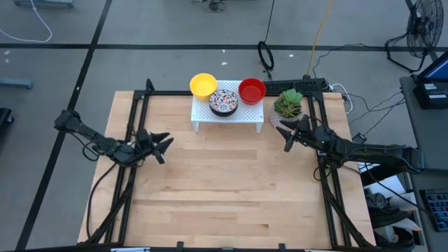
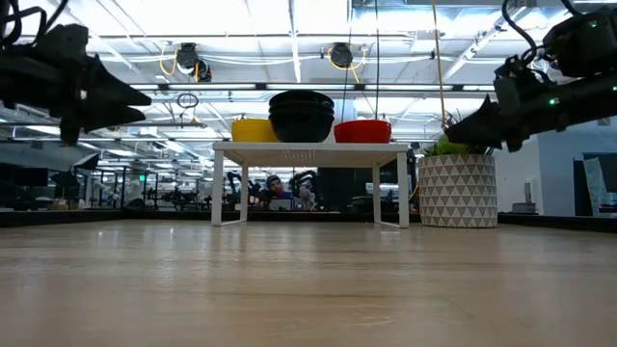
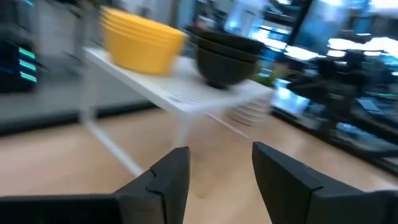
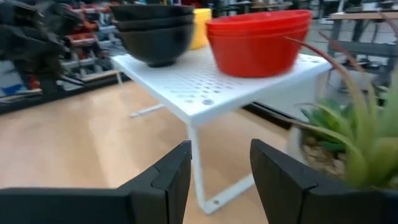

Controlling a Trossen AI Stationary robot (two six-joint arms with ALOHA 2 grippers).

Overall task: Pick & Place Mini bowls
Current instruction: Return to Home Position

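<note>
High view: three stacks of mini bowls stand in a row on the white perforated rack at the far middle of the wooden table. The yellow bowls sit at the rack's left end, the mosaic-patterned bowls in the middle and the red bowls at the right end. From the low view the patterned stack shows dark on the outside and stands slightly taller than its neighbours. A potted plant in a white patterned pot stands just beside the rack's right end. The left gripper hangs above the table's left edge, well apart from the rack, fingers spread and holding nothing. The right gripper hangs near the plant at the table's right side, pointing toward the rack, fingers likewise apart and empty. No bowl lies on the bare table surface.
</note>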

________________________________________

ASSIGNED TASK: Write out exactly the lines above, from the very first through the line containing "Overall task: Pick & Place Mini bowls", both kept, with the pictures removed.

RESPONSE AREA:
Controlling a Trossen AI Stationary robot (two six-joint arms with ALOHA 2 grippers).

Overall task: Pick & Place Mini bowls

The required output has been supplied.